One big expense is petrol costs, getting everyone to work and the children to daycare costs at least $160 a week.
The new child poverty law aims to halve the number of children living in poverty within 10 years and requires governments to set and publish three-yearly targets.
Children Commissioner Andrew Becroft said he was more convinced than ever that child poverty was one of the most critical problems facing the country.
But we are still in what he called a "holding pattern of significant disadvantage".
"There are at least 100,000 children in New Zealand, under 18 year olds, doing it tough. That's two Eden Parks full," Judge Becroft said.
"On anyone's analysis that is utterly unacceptable. I see it as a recurring and inescapable challenge that we have to meet as a country."
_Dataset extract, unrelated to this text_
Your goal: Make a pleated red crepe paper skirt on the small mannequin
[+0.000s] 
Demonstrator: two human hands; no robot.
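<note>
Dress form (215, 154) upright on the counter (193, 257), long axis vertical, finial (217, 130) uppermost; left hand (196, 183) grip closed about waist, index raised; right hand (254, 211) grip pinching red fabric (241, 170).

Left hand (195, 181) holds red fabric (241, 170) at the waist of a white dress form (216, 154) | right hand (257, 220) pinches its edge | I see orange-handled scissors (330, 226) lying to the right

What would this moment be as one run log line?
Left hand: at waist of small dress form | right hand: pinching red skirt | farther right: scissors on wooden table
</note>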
Prime Minister Jacinda Ardern insisted her government was up for that challenge.
"It is a big ambition but, you know, it is the right one, not just from a moral perspective but from an economic one.
"When children do well New Zealand does well, and there's lots of ways that that manifests."
Judge Becroft hoped child well-being would ultimately be taken out of the political arena.
"It will no longer be an area of cheap-shot, short-term progress. That's what's bedevilled the issue for the last 30 years or so and it's a short term issue. We've just had ups and downs, pendulum swings, but no principled, sustained approach."
Ms Ardern said a major hurdle had been what she called the "patchy" data on child poverty.
"Every government will have a different view on the kinds of policies and programmes they want to roll out on child well-being, they just will. What we shouldn't take a different view on is what child poverty is and whether or not we're transparent around what the numbers look like."
More money is being spent on gathering better data and some baseline figures, hopefully in April ahead of the well-being budget in May.
Ms Weber, meanwhile, said it was a struggle to afford the basics, even with her and her partner working full-time.
"We can't even afford a flat - a decent flat. And everyone wants a healthy house for their kids to live in. But at the end of the day, it's everyone's choice to have kids, I guess."
The first reports resulting from the Child Poverty Reduction law are expected to be published in the next year to 18 months.